The new plastic has great promise as something that can be produced easily and inexpensively on an industrial scale, he said.
The team’s discovery could provide a new use for the sulphur left over when oil and natural gas are refined into cleaner-burning fuels.
Although there are some industrial uses for sulphur, the amount generated from refining fossil fuels far outstrips the current need for the element. Some oil refineries, such as those in Ft. McMurray in Alberta, are accumulating yellow mountains of waste sulphur.
“There’s so much of it we don’t know what to do with it,” said Pyun. He calls the left-over sulphur “the garbage of transportation.”
About one-half pound of sulfur is left over for every 19 gallons of gasoline produced from fossil fuels, calculated co-author Jared Griebel, a UA chemistry and biochemistrydoctoral candidate.
The researchers have filed an international patent for their new chemical process and for the new polymeric electrode materials for Li-S batteries.
The international team’s research article, “The Use of Elemental Sulfur as an Alternative Feedstock for Polymeric Materials,” is scheduled for online publication inNature Chemistry April 14. The National Research Foundation of Korea, the Korean Ministry of Education, Science and Technology, the American Chemical Society and the University of Arizona funded the research.
Pyun and Griebel’s co-authors are Woo Jin Chung, Adam G. Simmonds, Hyun Jun Ji, Philip T. Dirlam, Richard S. Glass and Árpád Somogyi of the UA; Eui Tae Kim, Hyunsik Yoon, Jungjin Park, Yung-Eun Sung, and Kookheon Char of Seoul National University in Korea; Jeong Jae Wie, Ngoc A. Nguyen, Brett W. Guralnick and Michael E. Mackay of the University of Delaware in Newark; and Patrick Theato of the University of Hamburg in Germany.
Pyun wanted to apply his expertise as a chemist to energy-related research. He knew about the world’s glut of elemental sulphur at fossil fuel refineries—so he focused on how chemistry could use the cheap sulphur to satisfy the need for good Li-S batteries.
He and his colleagues tried something new: transforming liquid sulphur into a useful plastic that eventually could be produced easily on an industrial scale.
Sulphur poses technical challenges. It doesn’t easily form the stable long chains of molecules, known as polymers, needed make a mouldable plastic, and most materials don’t dissolve in sulphur.
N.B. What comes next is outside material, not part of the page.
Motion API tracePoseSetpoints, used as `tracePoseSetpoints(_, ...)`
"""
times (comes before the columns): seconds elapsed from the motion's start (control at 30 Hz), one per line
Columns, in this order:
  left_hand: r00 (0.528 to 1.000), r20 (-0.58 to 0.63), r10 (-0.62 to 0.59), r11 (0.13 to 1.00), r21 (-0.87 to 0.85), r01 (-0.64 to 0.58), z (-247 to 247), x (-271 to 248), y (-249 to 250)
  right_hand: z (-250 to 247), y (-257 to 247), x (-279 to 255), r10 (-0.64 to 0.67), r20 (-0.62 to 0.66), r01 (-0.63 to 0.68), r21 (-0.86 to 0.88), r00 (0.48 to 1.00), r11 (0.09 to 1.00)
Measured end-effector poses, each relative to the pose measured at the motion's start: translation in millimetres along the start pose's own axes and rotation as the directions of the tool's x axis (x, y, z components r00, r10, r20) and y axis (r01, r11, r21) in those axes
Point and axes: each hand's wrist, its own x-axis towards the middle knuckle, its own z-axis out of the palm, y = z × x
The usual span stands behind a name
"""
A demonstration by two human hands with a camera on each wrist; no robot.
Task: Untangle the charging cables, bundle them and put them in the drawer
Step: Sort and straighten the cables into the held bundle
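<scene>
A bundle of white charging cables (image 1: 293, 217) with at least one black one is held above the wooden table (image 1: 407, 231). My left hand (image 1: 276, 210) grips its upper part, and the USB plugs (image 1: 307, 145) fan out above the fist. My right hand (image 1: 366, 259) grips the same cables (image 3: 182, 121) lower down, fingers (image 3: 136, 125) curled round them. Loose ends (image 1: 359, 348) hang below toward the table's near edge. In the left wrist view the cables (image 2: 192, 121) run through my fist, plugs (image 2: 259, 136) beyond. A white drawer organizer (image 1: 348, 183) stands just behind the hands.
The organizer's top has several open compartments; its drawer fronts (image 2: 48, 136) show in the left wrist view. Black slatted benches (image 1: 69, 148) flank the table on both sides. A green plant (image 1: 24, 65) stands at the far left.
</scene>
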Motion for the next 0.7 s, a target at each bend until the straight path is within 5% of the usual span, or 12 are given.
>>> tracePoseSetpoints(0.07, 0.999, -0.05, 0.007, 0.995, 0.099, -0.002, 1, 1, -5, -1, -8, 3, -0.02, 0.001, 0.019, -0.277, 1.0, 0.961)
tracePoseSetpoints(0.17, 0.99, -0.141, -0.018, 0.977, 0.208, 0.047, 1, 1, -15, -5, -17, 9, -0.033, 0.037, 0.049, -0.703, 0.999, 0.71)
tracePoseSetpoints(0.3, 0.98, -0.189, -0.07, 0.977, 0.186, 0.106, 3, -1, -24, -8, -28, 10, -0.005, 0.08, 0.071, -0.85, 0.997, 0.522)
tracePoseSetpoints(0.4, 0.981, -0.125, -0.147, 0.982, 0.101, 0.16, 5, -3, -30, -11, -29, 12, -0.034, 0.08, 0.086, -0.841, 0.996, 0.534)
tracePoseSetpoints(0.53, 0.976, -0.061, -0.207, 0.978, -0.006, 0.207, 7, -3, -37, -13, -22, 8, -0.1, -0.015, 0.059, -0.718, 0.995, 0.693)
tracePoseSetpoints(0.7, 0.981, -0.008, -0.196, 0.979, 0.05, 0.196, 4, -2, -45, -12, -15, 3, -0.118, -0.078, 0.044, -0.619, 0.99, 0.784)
Pyun and his colleagues identified the chemicals most likely to polymerize sulphur and girded themselves for the long process of testing those chemicals one by one by one. More than 20 chemicals were on the list.
They got lucky.
“The first one worked – and nothing else thereafter,” Pyun said.
Even though the first experiment worked, the scientists needed to try the other chemicals on their list to see if others worked better and to understand more about working with liquid sulphur.
They’ve dubbed their process “inverse vulcanization” because it requires mostly sulphur with a small amount of an additive. Vulcanization is the chemical process that makes rubber more durable by adding a small amount of sulphur to rubber.
The new plastic performs better in batteries than elemental sulphur, Pyun said, because batteries with cathodes made of elemental sulphur can be used and recharged only a limited number of times before they fail.
The new plastic has electrochemical properties superior to those of the elemental sulphur now used in Li-S batteries, the researchers report. The team’s batteries exhibited high specific capacity (823 mAh/g at 100 cycles) and enhanced capacity retention.
Several companies have expressed interest in the new plastic and the new battery, Pyun said.
The team’s next step is comparing properties of the new plastic to existing plastics and exploring other practical applications such as photonics for the new plastic.